BPO is my pick in the real estate area. The downside to them is they have a lower dividend (but also only pay out 50% of FFO), but they are trading at a 15% discount to NAV which is increasing by 5-6% a year and is now around $20/share. They've been very cautious with their dividend but based on the book value going above $20 for the first time, I like the value of the stock at $17.xx.


----------



## AGHFX (Aug 31, 2012)

none said:


> so what allocation do you guys think is reasonable? I assume 100% Artis for the potato is not quite right.... 25% Artis and 75% VRE?


I'm not familiar with VRE but you should look at what REITS it holds. This also depends on how much money you want to invest in REITS (a dollar amount). If it's something along the lines of $10k then I would recommend investing in maybe 3 REITS. If it's less than maybe 2, and if it's more than.. well.. more than 3. The idea behind appropriate diversification is to minimize unsystematic risk.
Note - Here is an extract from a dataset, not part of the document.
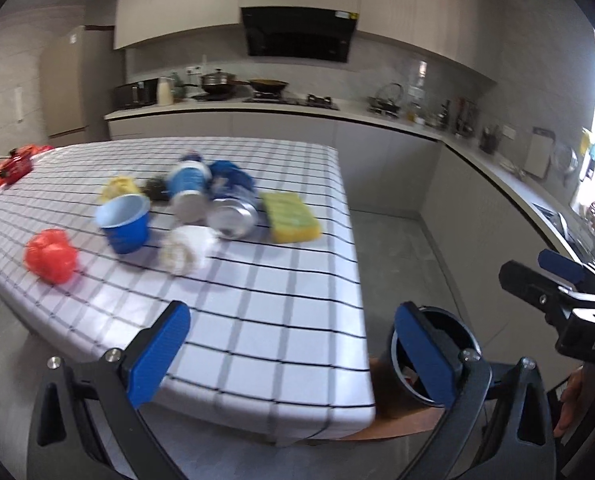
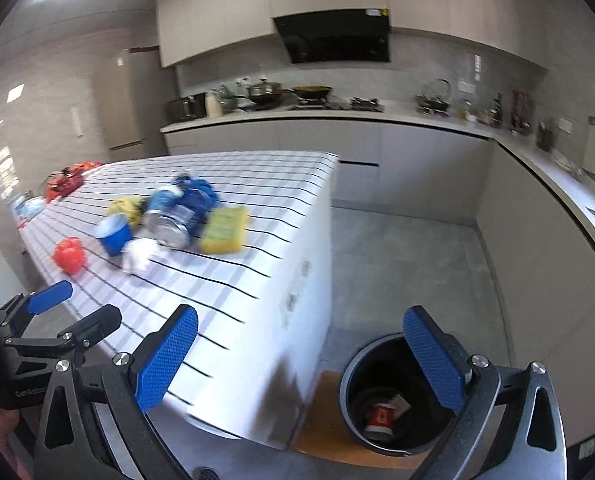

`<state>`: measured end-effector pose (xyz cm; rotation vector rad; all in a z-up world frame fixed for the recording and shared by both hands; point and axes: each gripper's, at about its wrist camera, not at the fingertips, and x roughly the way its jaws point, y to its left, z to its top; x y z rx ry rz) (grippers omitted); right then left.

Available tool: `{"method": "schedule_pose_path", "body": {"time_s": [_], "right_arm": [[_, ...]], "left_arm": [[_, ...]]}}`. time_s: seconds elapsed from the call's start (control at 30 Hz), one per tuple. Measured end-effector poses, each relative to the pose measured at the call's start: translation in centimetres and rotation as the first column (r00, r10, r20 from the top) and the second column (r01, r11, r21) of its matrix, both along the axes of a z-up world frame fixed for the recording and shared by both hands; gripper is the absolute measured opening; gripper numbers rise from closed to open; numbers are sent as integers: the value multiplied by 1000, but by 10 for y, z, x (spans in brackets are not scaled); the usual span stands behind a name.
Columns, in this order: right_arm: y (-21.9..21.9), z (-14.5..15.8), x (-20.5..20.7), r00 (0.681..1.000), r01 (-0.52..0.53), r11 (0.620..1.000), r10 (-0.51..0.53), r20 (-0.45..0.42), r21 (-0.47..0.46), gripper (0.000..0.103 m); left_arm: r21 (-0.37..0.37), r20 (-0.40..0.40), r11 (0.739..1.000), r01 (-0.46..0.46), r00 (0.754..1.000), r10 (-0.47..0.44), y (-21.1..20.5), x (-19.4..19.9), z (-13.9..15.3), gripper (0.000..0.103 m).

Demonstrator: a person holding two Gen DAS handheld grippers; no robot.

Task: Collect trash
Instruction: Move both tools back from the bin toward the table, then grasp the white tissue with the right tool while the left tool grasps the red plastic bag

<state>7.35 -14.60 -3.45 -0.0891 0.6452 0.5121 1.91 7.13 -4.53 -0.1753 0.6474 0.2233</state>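
Note:
Trash lies in a cluster on the checked tablecloth (image 1: pixel 281 304): a red crumpled bag (image 1: pixel 51 255), a blue cup (image 1: pixel 126 223), a white paper wad (image 1: pixel 187 249), a silver can (image 1: pixel 233 216), a blue-and-white bottle (image 1: pixel 188 190), a yellow wad (image 1: pixel 118 187) and a blue wad (image 1: pixel 233 174). A yellow-green sponge (image 1: pixel 293 218) sits at their right. My left gripper (image 1: pixel 297 356) is open above the table's near corner, holding nothing. My right gripper (image 2: pixel 303 360) is open and holds nothing, over the table edge and the black bin (image 2: pixel 353 392). The bin on the floor holds a red-and-white cup (image 2: pixel 381 418).
Red objects (image 1: pixel 11 166) lie at the table's far left corner. Kitchen counters with pots and a hob (image 1: pixel 289 100) run along the back and right walls. Grey floor (image 2: pixel 401 264) lies between table and counters. A hand (image 1: pixel 573 404) holds the right gripper's handle.

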Motion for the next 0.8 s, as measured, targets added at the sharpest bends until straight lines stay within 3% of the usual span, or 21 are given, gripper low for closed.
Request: {"method": "schedule_pose_path", "body": {"time_s": [0.17, 0.4, 0.8], "right_arm": [[33, 12, -16, 997, -71, 997, 71, 23, 5, 103], [84, 22, -42, 983, -174, 985, 173, 64, 18, 103], [156, 22, -56, 963, -259, 966, 258, 77, 3, 102]], "left_arm": [[8, 16, 997, -81, 997, 81, 35, -28, 9, 103], [25, 41, 973, -227, 973, 226, 82, -59, 11, 103], [40, 40, 949, -314, 949, 312, 144, -80, 9, 103]]}}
Of course this has to be done across sectors/industries, but it is important to diversify within sectors/industries. I emphasize _appropriate_ diversification because if you buy two REITS that invest in the same type of real estate in the same cities, you have no effectively diversified. I, personally, hold AX.UN as my North American REIT and I hold DI.UN for some Euro exposure (DI.UN is invested in German real estate). I am not suggesting you buy these because of my personal preferences. But I recommend you look at how you are diversifying when you look at different REITS. Ask yourself - where are they geographically? what type of real estate do they hold? are they in the acquiring phase or maintenance phase? do they have proper tenant diversification? (quarterly/annual MD&As provide this helpful information and only takes a few minutes to read). Just make sure you're not buying two similar REITS or you are effectively doubling your risk exposure.


----------



## My Own Advisor (Sep 24, 2012)

VRE has a 0.35% MER. That's not very much to pay but why not hold the REITs directly?

Within VRE:
RioCan = 16%
BPO = ~ 13%
H&R REIT = 9%
Dundee = 7%
Calloway REIT = 6%.

Those are about 50% of VRE holdings. As those REITs go, so will VRE, XRE and ZRE, for the most part.

Investing in REITs, proportionately, is not the same as investing in XIC for the Canadian market. Meaning, it is very difficult to corner the CDN equity market unless you have a very large stock portfolio vs. XIC. With Canadian REITs, you can own a few and forget about owning a REIT ETF and save yourself the money management fees.

@doctrine, I own BPO as well. Do you keep this is in USD $? I got in around $12 and wish I had more money at the time to buy more. Ah well.


----------



## fatcat (Nov 11, 2009)

like cc and others, i have also unbundled since i hold a long time and don't want to pay even .35
i am still tweaking but am trying to get diversification not by market cap but by category
i own dundee, for international, canadian apartment for apartments and riocan for retail
i am looking at morguard na for usa apartments and health lease for health
and perhaps granite for industrial (magna)


----------



## HaroldCrump (Jun 10, 2009)

fatcat said:


> health lease for health


Health Lease is primarily senior care centers.
If you are interested in core health care properties, consider NorthWest Health Care (NWH.UN).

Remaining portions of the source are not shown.